Лично мне больше всего нравилось желе из столярного клея, по вкусу напоминавшее вишнёвый «мёд», застывший на стволах по весне. Однажды мама Нина Кузьминична выменяла за какое-то тряпье порядочный кусок столярного клея, – я на него вожделенно смотрел и облизывался. Когда же она развела клей в воде, внутри оказалась верёвка, и желе получилось совсем жидким.
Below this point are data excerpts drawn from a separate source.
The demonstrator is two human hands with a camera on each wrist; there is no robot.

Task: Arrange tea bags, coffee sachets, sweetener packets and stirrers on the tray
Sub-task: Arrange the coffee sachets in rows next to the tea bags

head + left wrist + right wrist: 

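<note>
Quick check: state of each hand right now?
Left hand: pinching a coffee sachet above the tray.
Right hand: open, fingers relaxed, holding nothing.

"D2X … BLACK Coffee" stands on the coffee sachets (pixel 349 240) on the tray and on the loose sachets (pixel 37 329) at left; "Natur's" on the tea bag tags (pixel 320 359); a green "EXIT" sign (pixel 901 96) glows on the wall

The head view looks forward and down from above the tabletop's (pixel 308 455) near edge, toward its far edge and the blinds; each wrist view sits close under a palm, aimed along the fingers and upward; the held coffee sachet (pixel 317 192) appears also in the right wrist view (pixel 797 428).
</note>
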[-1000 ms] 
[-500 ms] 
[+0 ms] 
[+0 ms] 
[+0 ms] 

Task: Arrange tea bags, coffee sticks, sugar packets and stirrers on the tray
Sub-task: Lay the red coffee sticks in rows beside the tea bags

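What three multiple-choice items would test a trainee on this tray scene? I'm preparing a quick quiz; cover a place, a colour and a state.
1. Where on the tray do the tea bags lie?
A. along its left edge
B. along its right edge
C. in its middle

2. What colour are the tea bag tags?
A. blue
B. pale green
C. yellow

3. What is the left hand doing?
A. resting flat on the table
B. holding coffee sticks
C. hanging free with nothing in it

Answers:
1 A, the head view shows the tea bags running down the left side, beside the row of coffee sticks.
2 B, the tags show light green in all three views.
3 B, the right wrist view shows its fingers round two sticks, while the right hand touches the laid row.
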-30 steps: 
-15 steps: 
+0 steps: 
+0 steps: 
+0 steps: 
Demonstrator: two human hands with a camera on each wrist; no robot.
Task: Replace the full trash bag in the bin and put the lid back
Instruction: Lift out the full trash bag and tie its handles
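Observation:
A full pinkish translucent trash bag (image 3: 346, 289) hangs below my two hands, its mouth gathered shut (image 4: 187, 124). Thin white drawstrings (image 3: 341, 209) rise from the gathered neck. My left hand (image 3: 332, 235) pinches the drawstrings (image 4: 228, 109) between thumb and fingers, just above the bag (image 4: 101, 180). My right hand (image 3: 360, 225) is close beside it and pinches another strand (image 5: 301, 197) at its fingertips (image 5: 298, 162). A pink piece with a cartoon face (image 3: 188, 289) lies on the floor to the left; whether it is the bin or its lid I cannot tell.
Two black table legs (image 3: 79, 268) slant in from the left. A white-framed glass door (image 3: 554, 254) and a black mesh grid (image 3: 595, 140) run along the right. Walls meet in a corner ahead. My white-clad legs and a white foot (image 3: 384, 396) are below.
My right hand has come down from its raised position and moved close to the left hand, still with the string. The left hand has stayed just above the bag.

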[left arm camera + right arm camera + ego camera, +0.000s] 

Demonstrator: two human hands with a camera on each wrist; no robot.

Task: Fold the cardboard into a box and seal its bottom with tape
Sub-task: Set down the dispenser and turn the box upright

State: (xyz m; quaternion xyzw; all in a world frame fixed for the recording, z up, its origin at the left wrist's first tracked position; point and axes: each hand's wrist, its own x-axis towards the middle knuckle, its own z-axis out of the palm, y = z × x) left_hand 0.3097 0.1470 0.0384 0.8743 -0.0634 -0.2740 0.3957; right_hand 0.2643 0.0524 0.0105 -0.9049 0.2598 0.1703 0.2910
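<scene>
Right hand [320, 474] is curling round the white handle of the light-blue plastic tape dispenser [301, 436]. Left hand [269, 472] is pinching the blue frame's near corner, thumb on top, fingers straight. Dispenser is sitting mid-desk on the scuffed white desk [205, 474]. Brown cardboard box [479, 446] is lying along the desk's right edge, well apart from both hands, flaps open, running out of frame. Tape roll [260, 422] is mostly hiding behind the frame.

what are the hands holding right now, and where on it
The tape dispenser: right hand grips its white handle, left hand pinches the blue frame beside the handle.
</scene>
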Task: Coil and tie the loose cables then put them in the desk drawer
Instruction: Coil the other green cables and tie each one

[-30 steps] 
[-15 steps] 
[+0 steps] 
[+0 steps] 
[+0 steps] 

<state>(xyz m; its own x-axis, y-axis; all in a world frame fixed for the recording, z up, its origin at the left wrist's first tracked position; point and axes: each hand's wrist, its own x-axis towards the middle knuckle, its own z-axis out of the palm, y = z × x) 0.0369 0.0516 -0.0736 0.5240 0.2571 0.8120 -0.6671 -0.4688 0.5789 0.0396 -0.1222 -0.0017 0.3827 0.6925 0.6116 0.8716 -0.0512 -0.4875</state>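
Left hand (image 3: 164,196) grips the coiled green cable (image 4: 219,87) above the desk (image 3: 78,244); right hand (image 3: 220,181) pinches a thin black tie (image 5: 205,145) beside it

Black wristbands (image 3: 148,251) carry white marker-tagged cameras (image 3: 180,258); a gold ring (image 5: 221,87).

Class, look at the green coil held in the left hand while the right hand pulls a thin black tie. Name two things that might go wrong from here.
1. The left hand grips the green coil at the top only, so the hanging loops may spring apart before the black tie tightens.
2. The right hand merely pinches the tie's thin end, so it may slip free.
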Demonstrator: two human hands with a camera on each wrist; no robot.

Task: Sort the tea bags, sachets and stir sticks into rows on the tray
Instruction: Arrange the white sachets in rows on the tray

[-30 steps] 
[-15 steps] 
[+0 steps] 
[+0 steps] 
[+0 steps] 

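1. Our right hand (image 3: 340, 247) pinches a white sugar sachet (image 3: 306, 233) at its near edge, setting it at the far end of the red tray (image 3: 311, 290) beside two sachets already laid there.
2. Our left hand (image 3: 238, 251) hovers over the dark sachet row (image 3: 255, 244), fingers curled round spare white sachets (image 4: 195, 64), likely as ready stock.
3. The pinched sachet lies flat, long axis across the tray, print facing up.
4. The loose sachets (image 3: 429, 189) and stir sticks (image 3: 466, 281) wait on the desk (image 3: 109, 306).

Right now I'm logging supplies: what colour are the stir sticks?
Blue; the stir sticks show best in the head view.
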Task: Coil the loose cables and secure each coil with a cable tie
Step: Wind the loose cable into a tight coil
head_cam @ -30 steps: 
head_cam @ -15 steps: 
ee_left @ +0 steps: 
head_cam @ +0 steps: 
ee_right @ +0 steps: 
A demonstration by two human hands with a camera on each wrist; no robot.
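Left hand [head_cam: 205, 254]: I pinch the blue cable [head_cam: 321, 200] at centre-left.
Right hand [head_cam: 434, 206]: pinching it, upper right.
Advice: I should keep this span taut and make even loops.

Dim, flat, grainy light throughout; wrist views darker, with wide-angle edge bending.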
Вся эта несъедобная дрянь отвергалась организмом как нечто чуждое и непригодное к усвоению; еда, не задерживаясь ни в желудке, ни в кишечнике, проходила весь тракт часа за два, и мы с братом Алькой только-то и успевали, что бегать за хату по большой надобности. Без витаминов и жиров все дети выглядели худосочными, бледными и хилыми. Всякая царапина на теле прикидывалась нарывами, всякая ранка гноилась, кровоточила и долго не заживала. За зиму кто-нибудь из уличной нашей ватажки обязательно умирал, и потому зима считалась самым трудным временем года. Чтобы обмануть желудок, взрослые пили много воды и болели водянкой; они распухали до синего цвета, делались какими-то ватными и мёрли прямо на ходу.

С сорок третьего года жить стало полегче. Как раз в это время из Америки по лендлизу поступило великое множество разнообразных, доброкачественных продуктов и – в благой час! Конечно, населению мало чего перепадало; в первую голову снабжали армию и партийное начальство. Нина Кузьминична аккурат тогда приспособилась из заводской сахарной патоки гнать самогон-первак такой убойной крепости, что он от спички схватывался синим пламенем и выгорал в металлической ложке досуха.

Я загружался дымчатым забористым перваком и шёл на узловую станцию Готня, где на четверть часа останавливались все воинские эшелоны, идущие на фронт. Меня поднимали в теплушку, переливали зелье до малой капли в котелки и фляги, а взамен набивали мою котомку свиной и говяжьей тушёнкой в высоких цилиндрических банках, колбасой, сливочным маслом, галетами, молочным и яичным порошком и т. п. сухим довольствием, включая отечественное хозмыло и селёдку. Мы стали вкусно и сытно питаться, болячки сошли с нас, как с гуся вода, оставив по себе оспины и шрамы, щеки порозовели, выпиравшие скулы, ключицы и ребра стали сглаживаться. Ели мы, понятно, не от пуза, а наполовину, но и того хватило, чтобы, воспрянув и приободрившись, пойти вширь и в рост.

Когда война завершилась победой, наши принялись поносить американцев всякими непотребными словами, – мы, дескать, и без них с Гитлером управились бы, а они своей говяжьей тушёнкой рот нам хотят замазать, – союзники, мол, херовы. А хоть бы и так. Говяжья тушёнка тоже, поди, на дороге не валяется, и очень многим изголодавшимся людям впору пришлась. Уж кто-кто, а я знал и очень точно, кого благодарить, что наша семья не пропала, но выжила, – родную партию и правительство или чужих добрых людей, за океаном проживающих.

Конечно, попадались места, где люди жили получше: Прибалтика, Средняя Азия, Кавказ и такие медвежьи углы, как хутор Ожогин, – там больше было возможностей для сокрытия живности и продовольствия от налогообложений и самочинных изъятий, загодя оправданных по законам войны: всё для фронта, ничего для тыла.

Смертные оповещения стали поступать на хутор вскоре после того, как тамошних мужиков под гребёнку замели на Великую Отечественную Экскурсию. С ними же ушёл и мой тесть Павлов Герасим Матвеевич, чтобы в сорок втором году безвестно пропасть под Керчью и долго ещё слоняться в молве, слухах и снах то по Австралии, то по Америке, то ещё где, будто и на самом деле не на войну человек пошёл, а в кругосветное путешествие отправился. Но первую похоронку принесли в тот самый заброшенный дом, о который я в лесу споткнулся, и было в ней сказано о хозяине слово в слово: погиб смертью храбрых за свободу и независимость нашей Родины. Дом тогда ещё не был забит досками, и жила там до войны нормальная полноценная семья: муж, жена и трое мал-мала, – старшему пять, среднему три с половиной, младшему полтора, – все до одного мужчины. Четвёртый мужичок-с-ноготок родился после похоронки, и у Вдовы не было времени долгие слезы проливать.